● Task prompt
Write the listing out again word for word. Pictures do not belong in the copy.

Dataset extract Block Start

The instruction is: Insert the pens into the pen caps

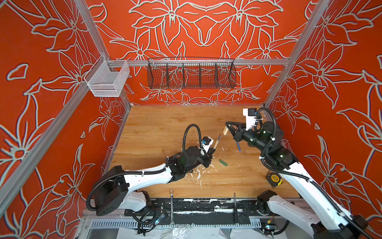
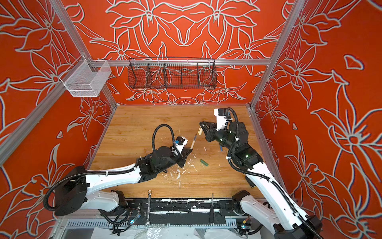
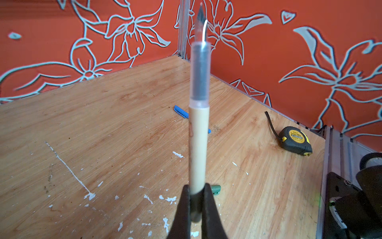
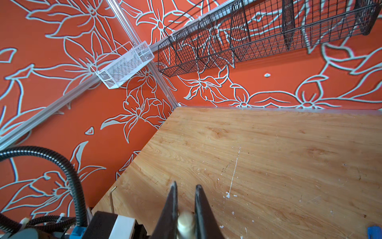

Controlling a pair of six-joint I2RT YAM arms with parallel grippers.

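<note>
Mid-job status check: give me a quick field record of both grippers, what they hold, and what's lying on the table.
left gripper: shut on tan pen, dark tip free
right gripper: shut on tan cap
pen to cap: apart, not inserted
on table: blue pen, green piece, tape measure

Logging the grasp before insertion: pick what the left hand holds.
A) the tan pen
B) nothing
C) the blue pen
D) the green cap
A: in the left wrist view the left hand is shut on the tan pen, whose dark tip points away from the hand.
</note>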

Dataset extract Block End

● Task response
The instruction is: Insert the pens into the pen caps


Controlling a pair of six-joint I2RT YAM arms with parallel grippers.

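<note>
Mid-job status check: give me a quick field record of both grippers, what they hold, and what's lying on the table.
left gripper: shut on tan pen, dark tip free
right gripper: shut on tan cap
pen to cap: apart, not inserted
on table: blue pen, green piece, tape measure

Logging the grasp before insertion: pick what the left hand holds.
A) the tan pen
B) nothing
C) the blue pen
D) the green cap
A: in the left wrist view the left hand is shut on the tan pen, whose dark tip points away from the hand.
</note>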

The output is finished and nothing more is needed.